> _TASK REQUIREMENTS_: A word-for-word repeat of all the data is the goal.

--

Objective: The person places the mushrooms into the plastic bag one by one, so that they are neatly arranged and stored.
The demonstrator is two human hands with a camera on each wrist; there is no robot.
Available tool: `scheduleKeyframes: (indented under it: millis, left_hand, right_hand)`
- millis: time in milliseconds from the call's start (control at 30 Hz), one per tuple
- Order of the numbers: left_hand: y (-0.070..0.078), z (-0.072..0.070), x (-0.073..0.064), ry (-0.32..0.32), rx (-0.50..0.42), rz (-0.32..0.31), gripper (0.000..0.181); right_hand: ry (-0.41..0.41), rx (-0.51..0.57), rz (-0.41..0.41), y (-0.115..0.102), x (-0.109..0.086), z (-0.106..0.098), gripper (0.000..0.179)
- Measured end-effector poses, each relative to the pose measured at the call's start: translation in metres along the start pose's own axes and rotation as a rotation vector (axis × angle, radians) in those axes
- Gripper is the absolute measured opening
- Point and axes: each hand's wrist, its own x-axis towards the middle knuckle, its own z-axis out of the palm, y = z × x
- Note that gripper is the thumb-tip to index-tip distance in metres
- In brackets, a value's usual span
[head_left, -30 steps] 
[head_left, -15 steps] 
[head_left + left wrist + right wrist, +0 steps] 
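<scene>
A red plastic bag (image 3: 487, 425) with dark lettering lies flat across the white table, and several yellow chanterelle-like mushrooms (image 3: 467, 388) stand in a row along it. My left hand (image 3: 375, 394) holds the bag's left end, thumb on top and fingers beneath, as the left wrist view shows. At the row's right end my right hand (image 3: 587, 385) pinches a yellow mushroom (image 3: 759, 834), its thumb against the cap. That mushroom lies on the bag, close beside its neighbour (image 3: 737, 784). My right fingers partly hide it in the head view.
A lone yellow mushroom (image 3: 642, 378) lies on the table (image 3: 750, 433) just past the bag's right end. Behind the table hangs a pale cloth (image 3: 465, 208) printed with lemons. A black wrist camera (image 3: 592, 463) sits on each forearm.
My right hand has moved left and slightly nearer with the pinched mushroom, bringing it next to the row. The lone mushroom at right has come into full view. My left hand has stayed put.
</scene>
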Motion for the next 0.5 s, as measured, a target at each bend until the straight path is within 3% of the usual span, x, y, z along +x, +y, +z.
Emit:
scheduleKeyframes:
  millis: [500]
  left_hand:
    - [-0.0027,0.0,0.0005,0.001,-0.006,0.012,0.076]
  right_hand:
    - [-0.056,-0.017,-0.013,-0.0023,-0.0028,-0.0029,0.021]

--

> _ANSWER AREA_:
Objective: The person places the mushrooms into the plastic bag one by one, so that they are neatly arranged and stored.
The demonstrator is two human hands with a camera on each wrist; there is no robot.
Available tool: `scheduleKeyframes: (indented under it: millis, left_hand, right_hand)`
- millis: time in milliseconds from the call's start (control at 30 Hz), one per tuple
- Order of the numbers: left_hand: y (-0.070..0.078), z (-0.072..0.070), x (-0.073..0.064), ry (-0.32..0.32), rx (-0.50..0.42), rz (-0.32..0.31), gripper (0.000..0.181); right_hand: ry (-0.41..0.41), rx (-0.51..0.57), rz (-0.41..0.41), y (-0.115..0.102), x (-0.109..0.086), z (-0.106..0.098), gripper (0.000..0.179)
- Measured end-effector poses, each relative to the pose measured at the call's start: translation in metres along the start pose's own axes and rotation as a rotation vector (axis × angle, radians) in those axes
- Gripper is the absolute measured opening
- Point and axes: each hand's wrist, its own x-axis towards the middle knuckle, its own z-axis out of the palm, y = z × x
- Note that gripper is the thumb-tip to index-tip distance in metres
- In brackets, a value's usual span
[head_left, -30 steps] 
[head_left, -15 steps] 
[head_left + left wrist + right wrist, +0 steps] 
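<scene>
A red plastic bag (image 3: 487, 425) with dark lettering lies flat across the white table, and several yellow chanterelle-like mushrooms (image 3: 467, 388) stand in a row along it. My left hand (image 3: 375, 394) holds the bag's left end, thumb on top and fingers beneath, as the left wrist view shows. At the row's right end my right hand (image 3: 587, 385) pinches a yellow mushroom (image 3: 759, 834), its thumb against the cap. That mushroom lies on the bag, close beside its neighbour (image 3: 737, 784). My right fingers partly hide it in the head view.
A lone yellow mushroom (image 3: 642, 378) lies on the table (image 3: 750, 433) just past the bag's right end. Behind the table hangs a pale cloth (image 3: 465, 208) printed with lemons. A black wrist camera (image 3: 592, 463) sits on each forearm.
My right hand has moved left and slightly nearer with the pinched mushroom, bringing it next to the row. The lone mushroom at right has come into full view. My left hand has stayed put.
</scene>
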Motion for the next 0.5 s, as measured, a target at each bend until the straight path is within 3% of the usual span, x, y, z along +x, +y, +z.
Emit:
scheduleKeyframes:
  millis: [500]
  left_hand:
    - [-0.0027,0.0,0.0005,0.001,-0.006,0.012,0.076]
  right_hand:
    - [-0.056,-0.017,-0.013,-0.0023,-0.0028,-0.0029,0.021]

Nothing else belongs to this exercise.